Jessie JuradoBy Jessie Jurado· Jul 13, 2026, 10:09 AM EDT
What a $5-a-Day Scratch-Off Habit Really Adds Up To

A $5 scratch-off does not feel like much. It is less than a coffee and a snack. But $5 has a way of turning into a daily thing, and daily things add up faster than most people expect. Here is the plain math, no lecture attached.

The daily numbers

Let us just play it out.

  • $5 a day is $35 a week, about $152 a month, and $1,825 a year.
  • $10 a day is $70 a week, roughly $304 a month, and $3,650 a year.
  • $20 a day is $140 a week, about $608 a month, and $7,300 a year.

Those are not trick numbers. That is just $5, $10, or $20 times 365 days.

What comes back

Remember that scratch-offs pay back roughly 60 to 80 cents on the dollar over time. So of that $1,825 a year at $5 a day, you would expect somewhere around $1,100 to $1,460 back in prizes across the year, and the rest, call it $365 to $700, is what the habit actually costs you on average, that is if you actually cash out the money instead of spending it all back on tickets. That is the real yearly price of the fun. If you want the why behind those payback numbers, we explain how the odds work.

Why it sneaks up

Five dollars feels like nothing in the moment, and that is exactly why it adds up. You are not making one $1,825 decision. You are making a $5 decision 365 times, and each one feels harmless on its own. The gas station, the grocery line, grabbing one with your change. None of it feels like real money until you see a total a year of spending.

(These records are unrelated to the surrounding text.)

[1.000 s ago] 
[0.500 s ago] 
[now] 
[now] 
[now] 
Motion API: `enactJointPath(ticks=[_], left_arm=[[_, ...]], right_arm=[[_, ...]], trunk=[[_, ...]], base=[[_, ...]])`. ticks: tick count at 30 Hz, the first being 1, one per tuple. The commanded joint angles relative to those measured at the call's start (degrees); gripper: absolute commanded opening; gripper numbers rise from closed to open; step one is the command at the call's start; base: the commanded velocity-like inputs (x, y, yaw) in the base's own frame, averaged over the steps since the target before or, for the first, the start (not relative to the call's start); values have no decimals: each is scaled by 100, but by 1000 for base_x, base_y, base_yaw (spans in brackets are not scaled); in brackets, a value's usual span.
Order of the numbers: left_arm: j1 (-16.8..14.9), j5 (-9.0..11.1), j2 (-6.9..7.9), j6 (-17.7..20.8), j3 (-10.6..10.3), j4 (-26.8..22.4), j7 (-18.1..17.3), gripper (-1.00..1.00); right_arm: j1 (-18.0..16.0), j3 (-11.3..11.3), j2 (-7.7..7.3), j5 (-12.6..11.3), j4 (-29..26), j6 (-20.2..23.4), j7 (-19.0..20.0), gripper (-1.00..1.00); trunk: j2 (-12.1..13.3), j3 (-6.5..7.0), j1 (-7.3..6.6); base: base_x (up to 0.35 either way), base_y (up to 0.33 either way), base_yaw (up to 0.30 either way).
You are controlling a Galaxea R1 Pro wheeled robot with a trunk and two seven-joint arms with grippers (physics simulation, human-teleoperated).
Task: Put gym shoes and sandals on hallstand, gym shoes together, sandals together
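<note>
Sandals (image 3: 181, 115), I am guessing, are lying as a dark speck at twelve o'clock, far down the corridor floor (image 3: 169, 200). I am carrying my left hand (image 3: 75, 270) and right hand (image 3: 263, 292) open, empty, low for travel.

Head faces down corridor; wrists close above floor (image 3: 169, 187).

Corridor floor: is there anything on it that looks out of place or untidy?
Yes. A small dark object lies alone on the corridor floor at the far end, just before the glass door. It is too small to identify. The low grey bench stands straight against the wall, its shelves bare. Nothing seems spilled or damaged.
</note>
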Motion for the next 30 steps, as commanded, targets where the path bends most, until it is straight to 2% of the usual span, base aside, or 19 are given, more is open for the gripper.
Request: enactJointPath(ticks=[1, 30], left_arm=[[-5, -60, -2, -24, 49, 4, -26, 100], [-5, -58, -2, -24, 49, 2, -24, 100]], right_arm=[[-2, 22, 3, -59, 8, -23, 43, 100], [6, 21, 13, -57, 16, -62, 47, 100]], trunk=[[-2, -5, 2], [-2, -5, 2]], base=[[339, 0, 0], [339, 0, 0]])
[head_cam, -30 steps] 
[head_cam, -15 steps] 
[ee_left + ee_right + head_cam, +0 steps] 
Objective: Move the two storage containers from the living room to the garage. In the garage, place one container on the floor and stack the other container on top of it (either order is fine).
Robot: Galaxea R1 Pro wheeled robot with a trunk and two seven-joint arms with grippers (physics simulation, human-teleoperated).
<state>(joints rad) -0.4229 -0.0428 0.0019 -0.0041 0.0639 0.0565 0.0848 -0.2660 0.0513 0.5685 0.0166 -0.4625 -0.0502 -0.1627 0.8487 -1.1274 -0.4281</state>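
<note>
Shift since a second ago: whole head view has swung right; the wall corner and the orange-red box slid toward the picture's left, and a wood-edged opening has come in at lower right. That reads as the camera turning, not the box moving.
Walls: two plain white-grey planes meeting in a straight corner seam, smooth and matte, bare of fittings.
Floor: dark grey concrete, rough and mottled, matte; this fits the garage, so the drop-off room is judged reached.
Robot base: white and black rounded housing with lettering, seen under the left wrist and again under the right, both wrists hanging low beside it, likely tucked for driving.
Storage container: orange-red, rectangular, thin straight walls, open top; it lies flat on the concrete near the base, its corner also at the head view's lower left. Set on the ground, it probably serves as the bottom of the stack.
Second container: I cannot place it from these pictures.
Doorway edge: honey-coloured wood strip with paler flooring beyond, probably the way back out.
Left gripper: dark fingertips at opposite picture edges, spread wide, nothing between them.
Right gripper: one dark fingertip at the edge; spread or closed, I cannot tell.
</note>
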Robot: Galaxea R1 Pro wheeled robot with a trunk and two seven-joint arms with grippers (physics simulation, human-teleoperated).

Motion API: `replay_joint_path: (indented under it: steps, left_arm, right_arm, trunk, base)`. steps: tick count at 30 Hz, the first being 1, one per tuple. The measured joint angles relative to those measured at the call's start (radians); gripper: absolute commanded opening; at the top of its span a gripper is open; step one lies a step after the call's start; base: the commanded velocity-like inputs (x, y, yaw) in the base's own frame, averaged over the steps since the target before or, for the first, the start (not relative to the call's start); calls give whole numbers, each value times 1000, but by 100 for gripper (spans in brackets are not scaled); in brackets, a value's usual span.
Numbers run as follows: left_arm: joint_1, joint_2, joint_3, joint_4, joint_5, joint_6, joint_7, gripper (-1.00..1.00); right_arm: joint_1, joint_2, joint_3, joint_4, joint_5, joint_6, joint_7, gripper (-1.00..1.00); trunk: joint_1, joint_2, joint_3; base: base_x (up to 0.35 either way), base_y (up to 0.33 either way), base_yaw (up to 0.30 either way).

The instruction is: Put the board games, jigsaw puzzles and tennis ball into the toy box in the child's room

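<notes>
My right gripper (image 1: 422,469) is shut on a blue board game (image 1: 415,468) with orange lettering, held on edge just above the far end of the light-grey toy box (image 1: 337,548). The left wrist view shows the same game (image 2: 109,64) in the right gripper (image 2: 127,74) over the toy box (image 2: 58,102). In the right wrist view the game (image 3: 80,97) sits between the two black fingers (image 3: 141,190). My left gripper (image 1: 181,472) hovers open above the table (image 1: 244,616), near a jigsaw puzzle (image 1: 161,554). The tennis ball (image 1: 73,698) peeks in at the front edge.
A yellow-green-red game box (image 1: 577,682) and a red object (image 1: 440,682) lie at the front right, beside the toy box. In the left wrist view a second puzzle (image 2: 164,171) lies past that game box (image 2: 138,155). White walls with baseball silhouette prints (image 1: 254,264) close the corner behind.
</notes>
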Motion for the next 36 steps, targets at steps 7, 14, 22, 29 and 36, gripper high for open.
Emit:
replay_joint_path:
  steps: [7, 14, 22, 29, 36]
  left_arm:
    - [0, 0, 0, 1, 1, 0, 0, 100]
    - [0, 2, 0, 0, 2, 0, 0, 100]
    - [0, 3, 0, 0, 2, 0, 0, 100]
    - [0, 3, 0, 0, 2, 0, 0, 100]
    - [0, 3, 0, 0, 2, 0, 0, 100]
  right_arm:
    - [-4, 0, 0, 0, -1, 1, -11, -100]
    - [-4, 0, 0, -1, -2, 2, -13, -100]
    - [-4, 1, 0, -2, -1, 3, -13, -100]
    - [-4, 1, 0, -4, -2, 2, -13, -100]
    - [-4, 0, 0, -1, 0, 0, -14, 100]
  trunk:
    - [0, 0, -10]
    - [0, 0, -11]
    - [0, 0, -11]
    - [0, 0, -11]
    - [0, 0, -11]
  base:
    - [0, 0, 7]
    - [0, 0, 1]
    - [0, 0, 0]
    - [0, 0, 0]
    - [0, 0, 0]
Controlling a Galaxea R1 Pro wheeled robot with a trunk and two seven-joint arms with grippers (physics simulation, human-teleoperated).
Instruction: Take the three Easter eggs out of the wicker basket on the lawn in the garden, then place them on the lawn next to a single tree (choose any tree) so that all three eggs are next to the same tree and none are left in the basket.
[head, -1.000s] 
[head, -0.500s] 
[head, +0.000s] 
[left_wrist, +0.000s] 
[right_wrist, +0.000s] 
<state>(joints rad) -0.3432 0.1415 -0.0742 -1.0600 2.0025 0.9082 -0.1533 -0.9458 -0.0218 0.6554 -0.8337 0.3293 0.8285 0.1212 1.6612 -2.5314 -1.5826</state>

A fair way to think about it

None of this means you cannot enjoy a ticket. It means it is worth knowing your own number. If $5 a day is money you would never miss, then it is your own entertainment and that is your business. If that $1,825 a year is money that could have gone to a car repair, a grandkid's birthday, or just some breathing room at the end of the month, that is worth thinking about. Same $5, very different weight depending on your situation. There is more on that in whether weekly play is really that bad.

$5 a day is $1,825 a year, and it is a lot easier to make a good decision when you can see the real number.

Frequently Asked Questions

How much is $5 a day on scratch-offs in a year?

It is $1,825 before any prizes you win back. On average you would expect to recover roughly $1,100 to $1,460 of that in winnings, leaving a few hundred dollars as the real cost.

Is a daily scratch-off habit bad?

It depends entirely on whether the money is money you can comfortably lose. A few dollars of fun is one thing. Spending money you need is another.

How do I make a daily habit cost less?

Play fewer days, set a weekly cap, and pick higher-value games so more of what you spend comes back. Comparing games by odds and payout helps.

Jessie Jurado
About the Author
Jessie Jurado

Jessie Jurado covers consumer lottery topics with a focus on odds, value, and the math most players never see. She believes nobody should buy a scratch ticket without knowing what they're actually getting for their money.